FALLACY: You need a prescription to buy N2O.
FACT: A prescription is not required to buy industrial grade nitrous oxide for automotive use. Nitrous oxide is available at most compressed gas suppliers, such as welding gas supply houses, but we have heard of isolated cases where a particular dealer who doesn't want to be bothered servicing hot rodders will use the excuse that you must have a prescription. If medical grade N2O (the only difference is the sterilization of the bottles) was being sought, then a prescription would be required. To make the purchase of N2O even easier, many speed shops are now refilling N2O bottles. If you live in a really isolated area or are confronted by an uncooperative dealer, the N2O system manufacturers will refill your tank, but of course, shipping the bottle back and forth is an inconvenience.

FALLACYY: N2O requires no special tuning adjustments.
FACT: Force feeding N2O and extra fuel into the combustion chambers increases the density of the mixture, which increases the burning rate of the mixture. Consequently, it is frequently necessary to retard the ignition timing slightly for optimum results. The greater charge density also imposes a heavier load on the ignition system, so a good high-energy ignition system, with good spark plug wires and clean spark plugs is essential.

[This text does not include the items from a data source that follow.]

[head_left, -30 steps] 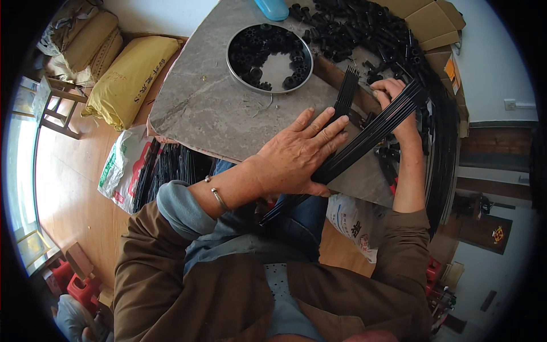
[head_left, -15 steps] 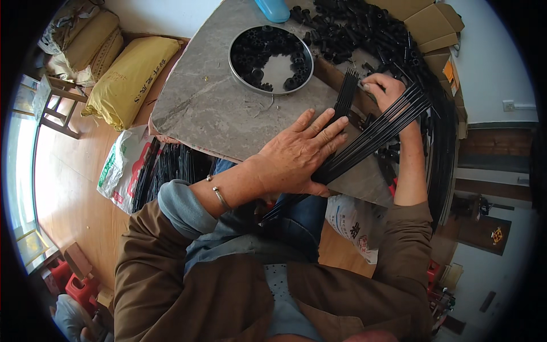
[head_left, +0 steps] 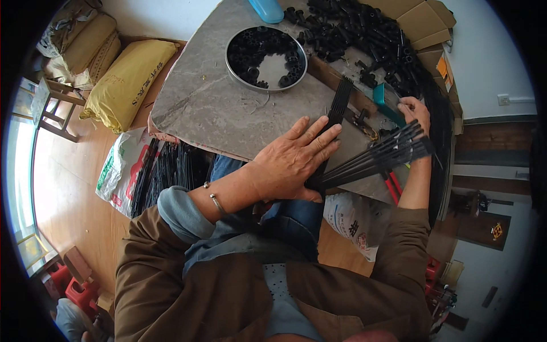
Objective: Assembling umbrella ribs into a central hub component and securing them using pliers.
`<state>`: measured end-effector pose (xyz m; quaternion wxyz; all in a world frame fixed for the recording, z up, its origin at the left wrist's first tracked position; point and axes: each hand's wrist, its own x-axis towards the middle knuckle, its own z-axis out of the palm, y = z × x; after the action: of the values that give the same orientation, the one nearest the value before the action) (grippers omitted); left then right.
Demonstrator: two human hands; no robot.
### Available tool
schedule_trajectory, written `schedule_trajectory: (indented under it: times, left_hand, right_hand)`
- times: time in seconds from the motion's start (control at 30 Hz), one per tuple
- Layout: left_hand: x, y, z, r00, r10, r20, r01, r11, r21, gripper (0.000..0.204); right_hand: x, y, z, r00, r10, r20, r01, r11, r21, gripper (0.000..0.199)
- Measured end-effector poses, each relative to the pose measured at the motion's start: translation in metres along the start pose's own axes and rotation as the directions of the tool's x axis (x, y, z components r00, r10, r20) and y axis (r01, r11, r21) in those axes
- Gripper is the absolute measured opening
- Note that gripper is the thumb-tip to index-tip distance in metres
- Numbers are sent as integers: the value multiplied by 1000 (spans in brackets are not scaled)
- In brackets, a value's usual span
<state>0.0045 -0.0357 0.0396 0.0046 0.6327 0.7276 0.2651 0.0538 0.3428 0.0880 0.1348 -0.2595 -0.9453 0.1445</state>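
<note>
My left hand [head_left: 299, 157] lies palm down, fingers stretched, over a bundle of thin black rods [head_left: 364, 162] that fans out toward the right. One part of the bundle, a narrower row of rods [head_left: 342, 96], points away past my fingertips along the table. My right hand [head_left: 417, 111] is closed at the right end of a green, box-shaped object [head_left: 387, 101]; the far ends of the fanned rods cross in front of my right wrist. Pliers with red handles [head_left: 393, 187] lie under the rods at the table's near edge.
On the stone-patterned table [head_left: 211, 114] stands a round metal tin [head_left: 229, 64] of black ribbed parts. A heap of black plastic pieces [head_left: 353, 31], a blue object [head_left: 266, 10] and a cardboard box [head_left: 424, 23] are behind. More black rods [head_left: 176, 176] stand beside my left leg.
My right hand has moved right and a little nearer, and the green object now shows at its fingers. The fanned rods have swung lower. My left hand has barely shifted.
</note>
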Motion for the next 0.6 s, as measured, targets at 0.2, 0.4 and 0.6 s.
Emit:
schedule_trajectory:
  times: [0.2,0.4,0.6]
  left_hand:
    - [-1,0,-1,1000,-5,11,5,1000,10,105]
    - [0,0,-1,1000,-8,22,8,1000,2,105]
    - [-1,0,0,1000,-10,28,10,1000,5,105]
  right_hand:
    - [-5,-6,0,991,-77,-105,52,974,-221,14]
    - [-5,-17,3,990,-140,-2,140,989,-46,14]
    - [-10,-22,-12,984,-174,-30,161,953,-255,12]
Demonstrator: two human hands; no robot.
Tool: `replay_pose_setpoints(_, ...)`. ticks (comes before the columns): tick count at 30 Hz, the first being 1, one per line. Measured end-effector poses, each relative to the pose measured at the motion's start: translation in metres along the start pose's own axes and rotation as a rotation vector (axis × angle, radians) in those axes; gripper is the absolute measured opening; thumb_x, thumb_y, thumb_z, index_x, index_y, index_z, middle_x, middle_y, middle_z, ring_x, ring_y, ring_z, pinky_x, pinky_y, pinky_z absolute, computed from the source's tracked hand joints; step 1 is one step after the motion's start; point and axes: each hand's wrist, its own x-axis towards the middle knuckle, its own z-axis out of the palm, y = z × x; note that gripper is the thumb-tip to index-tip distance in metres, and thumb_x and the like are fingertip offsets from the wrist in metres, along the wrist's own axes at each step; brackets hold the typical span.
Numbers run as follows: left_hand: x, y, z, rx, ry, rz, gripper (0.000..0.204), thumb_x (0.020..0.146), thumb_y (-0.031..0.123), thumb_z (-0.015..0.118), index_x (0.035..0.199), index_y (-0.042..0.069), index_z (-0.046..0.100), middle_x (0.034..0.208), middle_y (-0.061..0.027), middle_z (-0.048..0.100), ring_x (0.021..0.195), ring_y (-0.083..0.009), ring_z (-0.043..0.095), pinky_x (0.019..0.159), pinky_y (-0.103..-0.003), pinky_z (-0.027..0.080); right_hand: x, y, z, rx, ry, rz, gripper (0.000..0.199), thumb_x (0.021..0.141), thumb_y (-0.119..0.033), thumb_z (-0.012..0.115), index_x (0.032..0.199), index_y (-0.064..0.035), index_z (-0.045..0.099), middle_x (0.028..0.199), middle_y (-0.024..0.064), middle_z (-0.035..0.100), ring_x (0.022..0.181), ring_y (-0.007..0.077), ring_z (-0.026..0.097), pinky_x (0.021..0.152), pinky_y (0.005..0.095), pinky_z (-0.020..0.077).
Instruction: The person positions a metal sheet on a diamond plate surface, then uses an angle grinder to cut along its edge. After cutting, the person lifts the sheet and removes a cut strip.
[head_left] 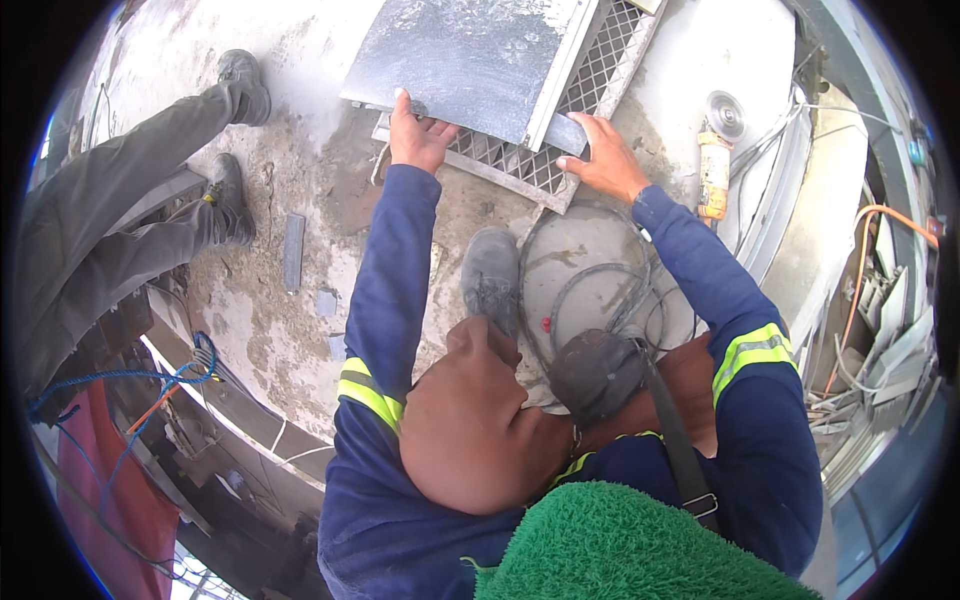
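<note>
A grey metal sheet (460,60) lies over a framed diamond-mesh grate (510,165) on the floor ahead of me. My left hand (420,138) is at the sheet's near edge, palm turned up, with the thumb raised against the edge and the fingers loosely apart. At the near right corner, my right hand (608,163) has its thumb and fingers around the end of a flat metal strip (566,134) that sticks out beside the sheet. A pale metal channel (562,75) runs along the sheet's right side.
An angle grinder (714,170) with an orange body lies to the right. Coiled grey cable (600,270) is near my boot (490,275). Another person's legs (130,190) stand at left. A small flat metal piece (293,252) lies on the floor; scrap metal (880,330) is piled far right.
</note>
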Motion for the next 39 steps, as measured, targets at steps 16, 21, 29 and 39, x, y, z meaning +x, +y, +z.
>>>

If a competition N2O system is being used, the plug gap should smaller, and plugs one or two heat ranges colder than stock are recommended to help dissipate the extra heat of combustion.

FALLACY: You can build your own N2O system - YES!!!
FACT: If you're sharp enough, you can. 

FALLACY: If tank pressure exceeds 850 psi, the solenoid valves will leak, flooding the manifold with N2O.
FACT: The solenoid valves used on some systems are rated at 850 psi working pressure. Other systems have solenoids with even higher ratings. In truth, the ratings are conservative and even the lowest rated solenoids being used will work at pressures up to 1500 psi. The working pressure has nothing to do with the pressure at which the solenoid will leak, since pressure actually helps close the valve, so the higher the pressure, the more tightly it seals. The working pressure or rating only refers to the solenoid's ability to open the valve against the pressure in the system.

FALLACY: N2O will blow up your engine.
FACT If the N2O solenoid valve leaks or malfunctions while the engine is off, the manifold can become charged with a very lean mixture of N2O and gasoline. When the ignition is first turned on, a spark impulse may occur in a cylinder where the intake valve is standing open, igniting the mixture, which will virtually explode. Carburettors have been blown off manifolds in such situations. Consequently, it is advisable to turn off the main valve on the N2O tank whenever the car is going to be parked for several hours. If a leak is ever suspected, simply remove the coil wire and crank the engine for about 10 seconds to clear any N2O contamination.

FALLACY: You can smell leaking N2O.
FACT: Nitrous oxide is an odourless, colourless gas.

FALLACY: There's no limit to how much power you can make with N2O.
FACT: More N2O and more fuel equates to more power, but there's a definite limit to how much any engine will stand. It all comes down to: How fast do you want to go? And at what price?